High Court dismisses bid by two to stay their executions

Inmates fail to file any evidence to support their claim that unlawful methods were used for hangings

In the absence of evidence to support their claims, the High Court dismissed yesterday a move by two death-row inmates who want a stay on their executions pending a probe on recent allegations about unlawful methods used during a hanging.

Lawyer M. Ravi had submitted the stay application for Gobi Avedian, 31, and Datchinamurthy Kataiah, 34, who were sentenced to death for capital offences involving drug trafficking.

But by 4pm on Monday, as directed by the court, the applicants failed to file any affidavit setting out the evidence they had relied on to allege the illegal methods used or substantiate what they claimed.

Instead they filed another application - Originating Summons (OS) 181 - just before the deadline.

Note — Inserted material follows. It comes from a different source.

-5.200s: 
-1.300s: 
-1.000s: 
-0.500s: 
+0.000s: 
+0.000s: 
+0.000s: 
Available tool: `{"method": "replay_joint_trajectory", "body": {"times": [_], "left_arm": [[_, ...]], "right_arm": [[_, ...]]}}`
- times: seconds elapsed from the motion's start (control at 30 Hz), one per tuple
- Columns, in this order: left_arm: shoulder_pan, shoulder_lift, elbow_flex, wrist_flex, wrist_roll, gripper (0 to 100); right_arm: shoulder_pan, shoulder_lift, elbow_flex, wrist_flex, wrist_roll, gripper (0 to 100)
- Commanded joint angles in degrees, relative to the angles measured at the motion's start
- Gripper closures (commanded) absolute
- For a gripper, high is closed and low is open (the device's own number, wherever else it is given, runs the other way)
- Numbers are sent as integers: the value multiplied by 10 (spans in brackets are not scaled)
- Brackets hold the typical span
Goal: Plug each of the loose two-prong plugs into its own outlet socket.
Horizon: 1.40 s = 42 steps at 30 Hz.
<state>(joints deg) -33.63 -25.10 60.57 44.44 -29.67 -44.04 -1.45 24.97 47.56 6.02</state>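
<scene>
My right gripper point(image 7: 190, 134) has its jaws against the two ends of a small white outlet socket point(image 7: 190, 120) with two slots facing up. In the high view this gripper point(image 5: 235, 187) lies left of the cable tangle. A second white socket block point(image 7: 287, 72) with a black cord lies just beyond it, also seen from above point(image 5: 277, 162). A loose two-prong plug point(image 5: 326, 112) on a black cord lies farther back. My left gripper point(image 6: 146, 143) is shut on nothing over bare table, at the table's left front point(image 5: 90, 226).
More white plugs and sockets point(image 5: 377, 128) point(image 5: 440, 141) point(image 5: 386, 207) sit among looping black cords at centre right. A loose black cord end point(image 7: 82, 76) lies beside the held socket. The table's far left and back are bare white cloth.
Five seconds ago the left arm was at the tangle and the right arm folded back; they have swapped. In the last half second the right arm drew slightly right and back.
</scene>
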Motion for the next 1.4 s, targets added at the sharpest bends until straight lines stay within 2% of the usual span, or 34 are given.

"The applicants thus appear to be making serious allegations, without any basis," said the Attorney-General's Chambers (AGC) in a media statement. The allegations were based on a statement by Lawyers for Liberty (LFL), a Malaysian rights group which claimed executions at Changi Prison were carried out in an unlawful manner.

This was refuted by the Ministry of Home Affairs, which said LFL's statement was "untrue, baseless and preposterous", and that all judicial executions are carried out in strict compliance with the law.

The rights group was also given a correction order under Singapore's Protection from Online Falsehoods and Manipulation Act.

In the other application, the men sought a declaration that the AGC had breached their "rights to a fair hearing under Article 9 of the Constitution" as it had expressly reserved its rights against Mr Ravi during a Feb 4 pre-trial conference.

The applicants sought an order to delay the probe in relation to the alleged unlawful execution methods, until after the determination of any appeals from the second bid.


The AGC said: "OS 181 is a spurious application. A statement about reserving rights - which is a statement that all lawful legal options are being kept open - is commonplace, and does not in any way infringe any constitutional right or deny a fair hearing. Indeed, Mr Ravi continued to represent the applicants."

The AGC added that the second application was filed as a delaying tactic, to prevent the spurious allegations in the first application from being dealt with expeditiously in the public interest.

The AGC has given notice to the court that it intends to apply for an order of costs against Mr Ravi in his personal capacity, as provided under the Rules of Court.